--- DATA SEGMENT Enclosed Below ---

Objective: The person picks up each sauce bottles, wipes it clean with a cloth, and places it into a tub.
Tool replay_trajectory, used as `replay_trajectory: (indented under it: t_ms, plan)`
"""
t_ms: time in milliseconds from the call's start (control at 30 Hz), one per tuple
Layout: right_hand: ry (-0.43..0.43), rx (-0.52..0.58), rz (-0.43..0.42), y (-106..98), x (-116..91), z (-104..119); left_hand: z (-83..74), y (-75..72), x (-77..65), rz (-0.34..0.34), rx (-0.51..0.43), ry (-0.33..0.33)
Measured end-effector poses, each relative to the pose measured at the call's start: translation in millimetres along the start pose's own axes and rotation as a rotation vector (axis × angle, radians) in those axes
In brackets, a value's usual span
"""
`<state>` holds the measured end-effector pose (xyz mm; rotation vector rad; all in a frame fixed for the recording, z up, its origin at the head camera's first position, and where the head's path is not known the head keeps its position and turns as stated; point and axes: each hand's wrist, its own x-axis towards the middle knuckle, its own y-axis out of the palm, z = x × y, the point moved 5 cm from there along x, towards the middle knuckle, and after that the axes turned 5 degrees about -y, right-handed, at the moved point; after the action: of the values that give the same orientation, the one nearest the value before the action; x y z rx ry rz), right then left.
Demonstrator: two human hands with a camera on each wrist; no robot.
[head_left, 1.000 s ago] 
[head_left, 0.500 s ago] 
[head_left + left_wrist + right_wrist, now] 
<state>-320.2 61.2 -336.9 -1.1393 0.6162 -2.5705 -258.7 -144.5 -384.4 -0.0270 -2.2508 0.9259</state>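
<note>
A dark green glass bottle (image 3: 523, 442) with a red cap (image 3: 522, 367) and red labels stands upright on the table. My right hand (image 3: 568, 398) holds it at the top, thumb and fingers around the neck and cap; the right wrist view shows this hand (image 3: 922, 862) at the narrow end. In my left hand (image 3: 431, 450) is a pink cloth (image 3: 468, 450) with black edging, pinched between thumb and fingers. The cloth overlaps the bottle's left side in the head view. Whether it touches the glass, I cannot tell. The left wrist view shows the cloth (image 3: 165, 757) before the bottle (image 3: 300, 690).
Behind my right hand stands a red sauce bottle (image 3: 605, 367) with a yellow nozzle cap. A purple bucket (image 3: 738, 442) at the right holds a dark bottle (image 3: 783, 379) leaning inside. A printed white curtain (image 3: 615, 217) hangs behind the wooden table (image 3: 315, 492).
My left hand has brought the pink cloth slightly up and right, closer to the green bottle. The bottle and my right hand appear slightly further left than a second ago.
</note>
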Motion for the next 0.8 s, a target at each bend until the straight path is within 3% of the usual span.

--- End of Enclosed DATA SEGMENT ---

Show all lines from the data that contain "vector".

Measured end-effector poses, each relative to the pose measured at the call's start: translation in millimetres along the start pose's own axes and rotation as a rotation vector (axis × angle, radians) in those axes
`<state>` holds the measured end-effector pose (xyz mm; rotation vector rad; all in a frame fixed for the recording, z up, its origin at the head camera's first position, and where the head's path is not known the head keeps its position and turns as stated; point and axes: each hand's wrist, its own x-axis towards the middle knuckle, its own y-axis out of the palm, z = x × y, the point moved 5 cm from there along x, towards the middle knuckle, and after that the axes turned 5 degrees about -y, right-handed, at the moved point; after the action: of the values that give the same orientation, the one nearest the value before the action; x y z rx ry rz), right then left.

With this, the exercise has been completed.